And also, not all experts are indeed experts. “People who care about truth and facts are up against a lot of challenges these days, from fake news to filter bubbles,” writes Daniel Levitin. But according to the Founding Dean of Arts and Humanities, The Minerva Schools at KGI, there’s something else we can’t ignore: the rise of the pseudo-experts who dominate our airwaves and social networks, offering opinions on subjects they know little to nothing about.

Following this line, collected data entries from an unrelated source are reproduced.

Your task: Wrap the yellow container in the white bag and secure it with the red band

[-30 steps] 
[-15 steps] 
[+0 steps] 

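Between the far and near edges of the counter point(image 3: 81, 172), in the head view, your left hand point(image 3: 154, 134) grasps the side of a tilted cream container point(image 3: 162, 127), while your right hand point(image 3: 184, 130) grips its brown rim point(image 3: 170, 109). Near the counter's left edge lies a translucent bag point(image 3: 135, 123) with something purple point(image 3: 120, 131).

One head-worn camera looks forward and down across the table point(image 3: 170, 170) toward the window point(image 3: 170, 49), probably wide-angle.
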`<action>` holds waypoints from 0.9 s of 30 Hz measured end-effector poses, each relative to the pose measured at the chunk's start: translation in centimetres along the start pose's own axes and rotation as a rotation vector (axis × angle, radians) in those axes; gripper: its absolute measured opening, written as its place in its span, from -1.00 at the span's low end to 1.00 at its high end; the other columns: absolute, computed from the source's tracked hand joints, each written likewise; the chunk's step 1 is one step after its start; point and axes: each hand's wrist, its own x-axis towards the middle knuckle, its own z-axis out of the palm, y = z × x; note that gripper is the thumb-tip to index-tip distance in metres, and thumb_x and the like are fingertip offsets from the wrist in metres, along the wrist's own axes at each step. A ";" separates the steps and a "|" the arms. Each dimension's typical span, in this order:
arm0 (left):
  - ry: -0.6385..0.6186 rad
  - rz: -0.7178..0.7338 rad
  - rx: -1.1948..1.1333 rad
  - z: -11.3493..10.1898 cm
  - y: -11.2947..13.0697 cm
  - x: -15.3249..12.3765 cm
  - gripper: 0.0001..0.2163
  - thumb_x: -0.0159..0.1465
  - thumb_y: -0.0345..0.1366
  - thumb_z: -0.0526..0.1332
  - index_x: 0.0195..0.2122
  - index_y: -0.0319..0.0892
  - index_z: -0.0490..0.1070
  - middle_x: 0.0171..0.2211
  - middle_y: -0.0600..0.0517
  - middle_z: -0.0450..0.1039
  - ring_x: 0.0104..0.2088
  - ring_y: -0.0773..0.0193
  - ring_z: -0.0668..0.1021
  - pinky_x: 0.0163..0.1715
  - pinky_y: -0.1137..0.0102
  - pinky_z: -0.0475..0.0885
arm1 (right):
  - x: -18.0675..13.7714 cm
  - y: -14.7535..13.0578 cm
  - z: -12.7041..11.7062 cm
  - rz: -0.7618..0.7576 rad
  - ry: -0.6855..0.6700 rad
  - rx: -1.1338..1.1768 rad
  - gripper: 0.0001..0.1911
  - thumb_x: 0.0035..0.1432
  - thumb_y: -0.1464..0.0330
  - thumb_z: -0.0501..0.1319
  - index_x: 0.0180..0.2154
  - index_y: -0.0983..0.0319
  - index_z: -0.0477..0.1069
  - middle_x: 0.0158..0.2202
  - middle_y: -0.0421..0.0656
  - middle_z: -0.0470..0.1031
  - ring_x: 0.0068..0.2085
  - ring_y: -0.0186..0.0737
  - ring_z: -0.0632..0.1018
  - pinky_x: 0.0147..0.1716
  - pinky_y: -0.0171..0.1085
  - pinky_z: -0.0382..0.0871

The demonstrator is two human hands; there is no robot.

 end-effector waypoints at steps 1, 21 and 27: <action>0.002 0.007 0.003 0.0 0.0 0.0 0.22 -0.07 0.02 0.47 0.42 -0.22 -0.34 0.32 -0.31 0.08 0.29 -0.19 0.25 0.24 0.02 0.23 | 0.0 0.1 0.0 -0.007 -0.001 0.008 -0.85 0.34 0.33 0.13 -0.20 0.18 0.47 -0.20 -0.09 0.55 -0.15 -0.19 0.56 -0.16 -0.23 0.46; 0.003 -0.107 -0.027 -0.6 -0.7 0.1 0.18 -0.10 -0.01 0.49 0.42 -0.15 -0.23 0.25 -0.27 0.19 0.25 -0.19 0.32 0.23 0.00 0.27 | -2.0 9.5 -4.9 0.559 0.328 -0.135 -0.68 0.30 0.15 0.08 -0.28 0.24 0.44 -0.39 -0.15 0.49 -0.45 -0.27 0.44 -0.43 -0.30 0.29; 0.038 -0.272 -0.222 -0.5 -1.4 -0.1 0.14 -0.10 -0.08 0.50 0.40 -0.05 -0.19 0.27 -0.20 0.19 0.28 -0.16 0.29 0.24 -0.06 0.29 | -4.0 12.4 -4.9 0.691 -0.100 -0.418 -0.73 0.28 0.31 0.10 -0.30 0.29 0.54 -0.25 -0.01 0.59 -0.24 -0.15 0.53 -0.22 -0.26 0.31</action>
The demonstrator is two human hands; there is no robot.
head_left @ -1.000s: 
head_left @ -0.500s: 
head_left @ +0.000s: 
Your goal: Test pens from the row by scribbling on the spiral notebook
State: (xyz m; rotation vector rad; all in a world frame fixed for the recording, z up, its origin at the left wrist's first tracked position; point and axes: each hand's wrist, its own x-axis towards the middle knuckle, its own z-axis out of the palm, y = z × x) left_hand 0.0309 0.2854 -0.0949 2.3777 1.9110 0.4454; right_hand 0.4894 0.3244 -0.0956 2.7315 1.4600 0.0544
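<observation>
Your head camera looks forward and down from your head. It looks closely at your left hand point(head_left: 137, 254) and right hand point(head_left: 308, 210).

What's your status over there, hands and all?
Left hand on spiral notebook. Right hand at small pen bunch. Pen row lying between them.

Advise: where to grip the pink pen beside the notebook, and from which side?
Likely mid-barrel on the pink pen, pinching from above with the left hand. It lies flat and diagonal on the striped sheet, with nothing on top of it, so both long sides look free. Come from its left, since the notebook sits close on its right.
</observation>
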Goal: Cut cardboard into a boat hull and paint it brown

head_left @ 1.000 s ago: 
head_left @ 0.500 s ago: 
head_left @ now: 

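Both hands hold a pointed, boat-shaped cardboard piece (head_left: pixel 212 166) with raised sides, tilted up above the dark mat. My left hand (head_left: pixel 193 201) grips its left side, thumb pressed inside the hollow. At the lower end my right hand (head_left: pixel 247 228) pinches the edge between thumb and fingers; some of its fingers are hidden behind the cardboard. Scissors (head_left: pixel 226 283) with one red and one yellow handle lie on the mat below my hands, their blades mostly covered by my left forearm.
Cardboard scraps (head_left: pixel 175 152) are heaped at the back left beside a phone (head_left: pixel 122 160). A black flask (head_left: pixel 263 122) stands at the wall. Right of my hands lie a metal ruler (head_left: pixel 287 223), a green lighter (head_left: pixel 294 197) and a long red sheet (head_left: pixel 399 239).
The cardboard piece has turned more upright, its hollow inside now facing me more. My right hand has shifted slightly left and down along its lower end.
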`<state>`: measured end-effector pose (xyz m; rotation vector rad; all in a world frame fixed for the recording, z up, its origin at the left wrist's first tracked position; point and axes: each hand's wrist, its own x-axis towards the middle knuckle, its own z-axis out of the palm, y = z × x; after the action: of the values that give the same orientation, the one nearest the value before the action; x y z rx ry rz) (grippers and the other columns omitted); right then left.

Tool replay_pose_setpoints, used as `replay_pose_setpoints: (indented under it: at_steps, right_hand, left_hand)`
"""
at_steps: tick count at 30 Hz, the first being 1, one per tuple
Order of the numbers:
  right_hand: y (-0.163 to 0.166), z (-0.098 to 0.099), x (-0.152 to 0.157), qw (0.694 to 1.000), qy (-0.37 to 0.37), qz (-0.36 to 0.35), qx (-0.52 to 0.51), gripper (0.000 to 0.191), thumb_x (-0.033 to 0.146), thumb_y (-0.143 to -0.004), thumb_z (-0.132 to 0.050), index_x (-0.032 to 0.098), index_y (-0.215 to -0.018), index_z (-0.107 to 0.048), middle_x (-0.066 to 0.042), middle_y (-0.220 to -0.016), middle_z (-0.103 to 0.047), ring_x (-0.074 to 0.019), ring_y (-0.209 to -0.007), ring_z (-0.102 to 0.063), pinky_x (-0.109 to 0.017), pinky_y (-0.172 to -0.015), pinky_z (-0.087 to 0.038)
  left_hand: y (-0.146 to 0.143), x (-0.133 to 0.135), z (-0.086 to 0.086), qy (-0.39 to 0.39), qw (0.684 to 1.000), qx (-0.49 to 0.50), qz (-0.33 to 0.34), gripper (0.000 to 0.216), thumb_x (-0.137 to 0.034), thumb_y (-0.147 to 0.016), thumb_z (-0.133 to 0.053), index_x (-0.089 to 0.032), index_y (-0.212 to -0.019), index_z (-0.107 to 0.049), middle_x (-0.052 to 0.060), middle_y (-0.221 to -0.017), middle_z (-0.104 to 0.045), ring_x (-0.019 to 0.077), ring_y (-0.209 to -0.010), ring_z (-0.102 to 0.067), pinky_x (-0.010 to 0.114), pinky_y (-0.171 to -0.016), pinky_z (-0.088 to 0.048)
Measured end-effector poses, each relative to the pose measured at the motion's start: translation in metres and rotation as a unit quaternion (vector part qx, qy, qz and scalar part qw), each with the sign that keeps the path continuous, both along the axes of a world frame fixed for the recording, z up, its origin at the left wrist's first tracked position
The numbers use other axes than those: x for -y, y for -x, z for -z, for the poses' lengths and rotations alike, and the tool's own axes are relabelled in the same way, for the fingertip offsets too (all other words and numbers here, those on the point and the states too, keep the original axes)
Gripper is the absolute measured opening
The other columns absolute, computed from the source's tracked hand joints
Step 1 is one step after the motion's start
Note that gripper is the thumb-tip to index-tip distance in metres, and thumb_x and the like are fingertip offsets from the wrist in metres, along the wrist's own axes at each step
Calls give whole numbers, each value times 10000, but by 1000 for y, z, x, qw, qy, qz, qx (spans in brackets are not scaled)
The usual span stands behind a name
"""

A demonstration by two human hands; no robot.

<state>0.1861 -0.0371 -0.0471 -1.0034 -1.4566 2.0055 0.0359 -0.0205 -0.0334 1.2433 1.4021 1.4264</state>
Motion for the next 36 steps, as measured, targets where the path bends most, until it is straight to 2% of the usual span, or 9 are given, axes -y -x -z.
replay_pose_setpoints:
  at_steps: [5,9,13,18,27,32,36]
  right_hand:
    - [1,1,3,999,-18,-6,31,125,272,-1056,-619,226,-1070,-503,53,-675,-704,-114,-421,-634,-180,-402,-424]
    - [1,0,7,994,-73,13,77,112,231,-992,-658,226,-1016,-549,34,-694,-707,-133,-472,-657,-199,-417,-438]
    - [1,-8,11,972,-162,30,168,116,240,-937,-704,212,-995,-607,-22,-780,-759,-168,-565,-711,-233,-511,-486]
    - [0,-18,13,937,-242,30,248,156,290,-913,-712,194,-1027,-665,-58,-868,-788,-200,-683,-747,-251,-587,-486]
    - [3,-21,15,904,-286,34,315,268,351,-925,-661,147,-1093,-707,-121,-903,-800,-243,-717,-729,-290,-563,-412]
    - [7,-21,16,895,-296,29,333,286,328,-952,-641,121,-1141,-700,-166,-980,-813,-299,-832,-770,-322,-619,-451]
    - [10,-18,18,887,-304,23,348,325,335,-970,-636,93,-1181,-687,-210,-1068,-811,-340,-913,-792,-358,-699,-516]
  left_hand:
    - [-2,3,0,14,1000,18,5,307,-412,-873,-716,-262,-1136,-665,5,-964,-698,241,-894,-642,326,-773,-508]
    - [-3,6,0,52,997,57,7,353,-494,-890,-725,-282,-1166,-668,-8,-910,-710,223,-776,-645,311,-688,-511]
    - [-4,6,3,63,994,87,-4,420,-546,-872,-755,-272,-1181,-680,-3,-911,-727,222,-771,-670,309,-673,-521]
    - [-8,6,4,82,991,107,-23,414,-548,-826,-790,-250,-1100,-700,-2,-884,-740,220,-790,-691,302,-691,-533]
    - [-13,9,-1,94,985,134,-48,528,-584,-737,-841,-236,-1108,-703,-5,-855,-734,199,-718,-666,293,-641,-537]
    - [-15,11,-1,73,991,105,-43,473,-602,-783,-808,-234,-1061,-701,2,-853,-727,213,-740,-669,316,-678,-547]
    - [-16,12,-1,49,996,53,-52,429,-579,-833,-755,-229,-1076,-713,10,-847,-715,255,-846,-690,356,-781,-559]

“Expertise in a given field is narrow, and isn’t interchangeable with expertise in another realm. Yet because we tend to respect people who are experts in their field, we can be all too willing to believe them when they step outside their area of knowledge,” Levitin writes. He believes scientists like himself are partly to blame. “When one of our own […] starts making false claims, we don’t stand up and denounce them.” But according to Levitin, “pseudo-expertise is a problem that has to become every individual’s responsibility. Nowhere is this more clear than among the climate-change deniers — almost entirely pseudo-experts — who contradict ample scientific evidence and lend support to devastating public policies.”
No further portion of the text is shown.